Friday, February 17, 2006


No, the problem isn't safety, sanity or consent. The problem comes in mistaking a description for a prescription. Before anyone said the phrase Safe Sane Consensual SM—decades, even centuries before—bottoms were safe enough to survive and beg for more, couples were sane enough to recognize a good thing and protect their possibilities for continuing to do it, and consent was clearly and obviously known to be essential. That’s why the SM of earlier times was eventually described in the late 1980s as "Safe Sane Consensual." No problem.

It becomes a problem with contemporary efforts to sell that description as a requirement, apply it as a prescription, and to judge one another on the basis of various understandings of what that prescriptive phrase looks or feels like in action. Granted, some of the institutions are gone that were once relied upon to make SM safe, to provide community-wide feedback on the sanity of the members and to double check that consent was being respected. Still, taking a phrase that described the SM world as it once operated and repeating that phrase endlessly will not make SM SSC. Embroidering the phrase on patches, even painting it on 30-foot-wide banners will not save a single scene from becoming unsafe, stop an insane man from doing SM or monitor the necessities of consent.

- Joseph W. Bean, The SSC Mistake

SSC is often touted throughout our community as a measure of how “right” or “wrong” a player may be. Honestly, however, how much of WIITWD can ever be considered safe? Is it safe to hit someone else? Is it safe to allow someone to cut your skin, pierce it, or drop hot wax on it? And as for sanity, that’s definitely relative. What is “sane” for member of our community is often considered deviant or insane by those outside the SM community.

As someone who plays with a “heavy edge player” I get the worried looks from friends, the phone calls or IMs the day after an event which ask, “Are you really okay?” The answer is yes and the reason is simple. Of the three issues—Safe, Sane, and Consensual, I believe the “C” is the most important. I have given the man I serve my consent to use me in the manner which best meets his needs at the time. I also trust him not to permanently break his property. He has proven to me, time and time again that he values me and breaking me would be counter to that valuation.

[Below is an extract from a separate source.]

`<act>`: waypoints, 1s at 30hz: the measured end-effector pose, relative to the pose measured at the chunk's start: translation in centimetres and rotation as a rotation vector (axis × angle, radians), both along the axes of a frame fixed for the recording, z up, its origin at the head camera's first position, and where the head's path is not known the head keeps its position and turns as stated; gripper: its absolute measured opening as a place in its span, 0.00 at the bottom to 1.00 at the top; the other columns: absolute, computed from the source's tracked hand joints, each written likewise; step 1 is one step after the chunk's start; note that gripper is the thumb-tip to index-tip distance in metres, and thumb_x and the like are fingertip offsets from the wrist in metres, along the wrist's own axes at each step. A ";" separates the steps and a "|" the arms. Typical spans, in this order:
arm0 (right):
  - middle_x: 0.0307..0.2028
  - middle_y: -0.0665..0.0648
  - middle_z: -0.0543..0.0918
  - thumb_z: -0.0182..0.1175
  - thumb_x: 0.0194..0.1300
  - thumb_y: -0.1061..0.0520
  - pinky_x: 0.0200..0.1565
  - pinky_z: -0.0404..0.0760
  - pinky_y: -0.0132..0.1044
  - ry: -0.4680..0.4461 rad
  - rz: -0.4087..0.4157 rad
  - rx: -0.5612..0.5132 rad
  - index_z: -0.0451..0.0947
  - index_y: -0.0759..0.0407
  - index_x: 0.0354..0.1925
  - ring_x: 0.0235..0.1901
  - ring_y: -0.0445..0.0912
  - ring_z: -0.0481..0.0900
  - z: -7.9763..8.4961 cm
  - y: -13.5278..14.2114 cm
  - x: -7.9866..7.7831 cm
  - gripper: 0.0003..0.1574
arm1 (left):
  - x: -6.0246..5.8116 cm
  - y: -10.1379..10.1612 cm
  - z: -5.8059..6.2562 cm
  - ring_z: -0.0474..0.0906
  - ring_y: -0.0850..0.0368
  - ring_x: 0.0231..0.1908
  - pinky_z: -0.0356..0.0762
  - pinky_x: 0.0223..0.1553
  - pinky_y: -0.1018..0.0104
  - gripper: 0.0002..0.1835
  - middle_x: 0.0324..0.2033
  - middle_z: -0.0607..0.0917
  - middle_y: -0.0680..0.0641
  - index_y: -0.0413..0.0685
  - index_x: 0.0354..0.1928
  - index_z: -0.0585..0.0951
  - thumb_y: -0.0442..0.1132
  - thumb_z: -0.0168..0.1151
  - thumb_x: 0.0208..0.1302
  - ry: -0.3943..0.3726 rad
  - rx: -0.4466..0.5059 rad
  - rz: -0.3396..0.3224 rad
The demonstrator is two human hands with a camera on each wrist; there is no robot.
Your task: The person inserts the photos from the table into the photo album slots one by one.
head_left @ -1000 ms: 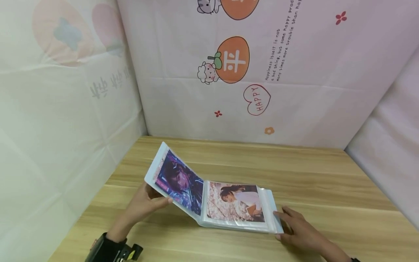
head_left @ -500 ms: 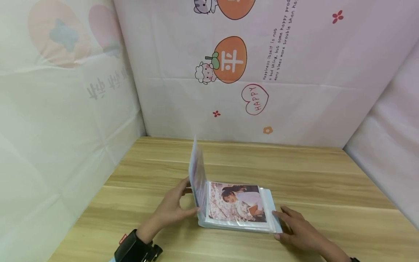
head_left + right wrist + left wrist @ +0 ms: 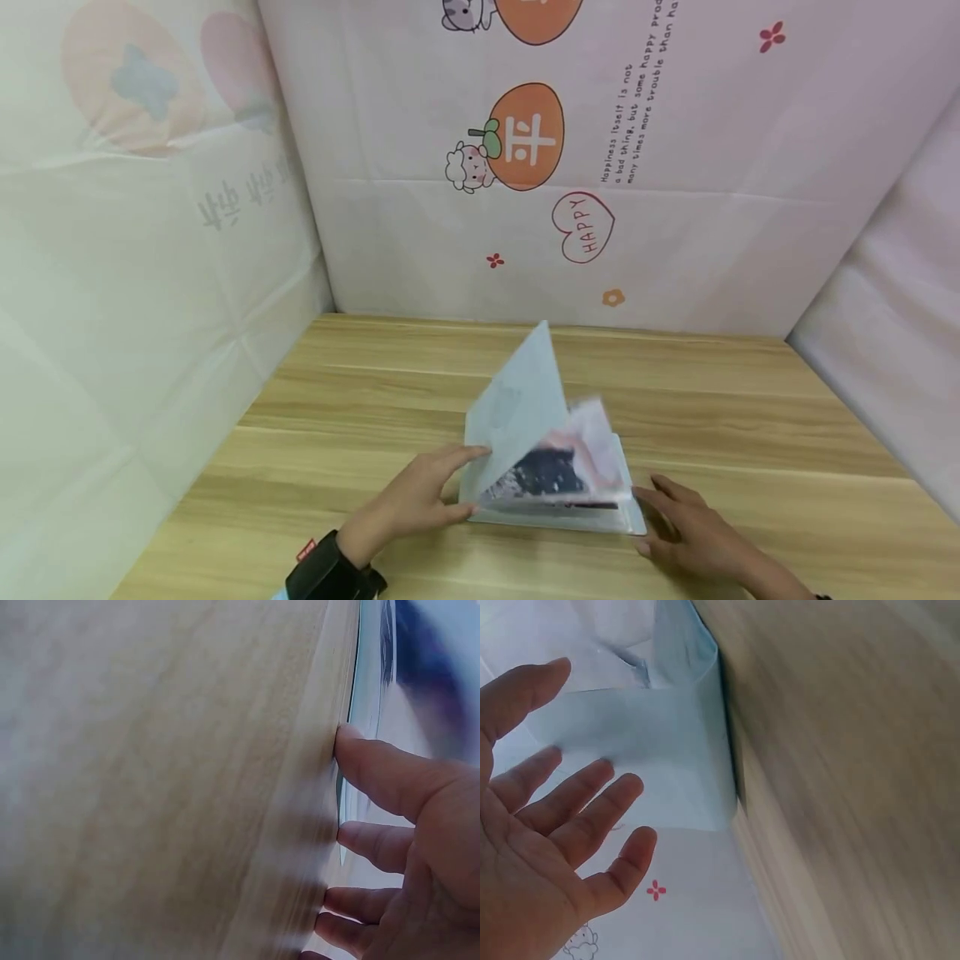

I’m not a masochist. I don’t like pain. I don’t process it into pleasure and I don’t fly (enter subspace). I serve. Is what I do with the man I serve safe? Not really. Getting hit can do damage. Being cut can leave scars or do other damage. Is it sane? Who knows. My friends seem to think I’ve been a little touched to get involved with someone whose taste in SM activities is so far from what mine have always been. Is it consensual? Absolutely…and that is really all that matters.

The next time you watch a scene and you think to yourself, “Gee, that’s not safe,” consider this: The players are adults. They have agreed to engage in the activity you are viewing and to engage in it where you are permitted to view it. Instead of focusing on your own perceptions and concepts of SSC, remember that the “C” part has been met and the rest is really inconsequential. If you don’t like what you see, walk away and don’t watch. Or stay and learn something about the players and maybe about yourself.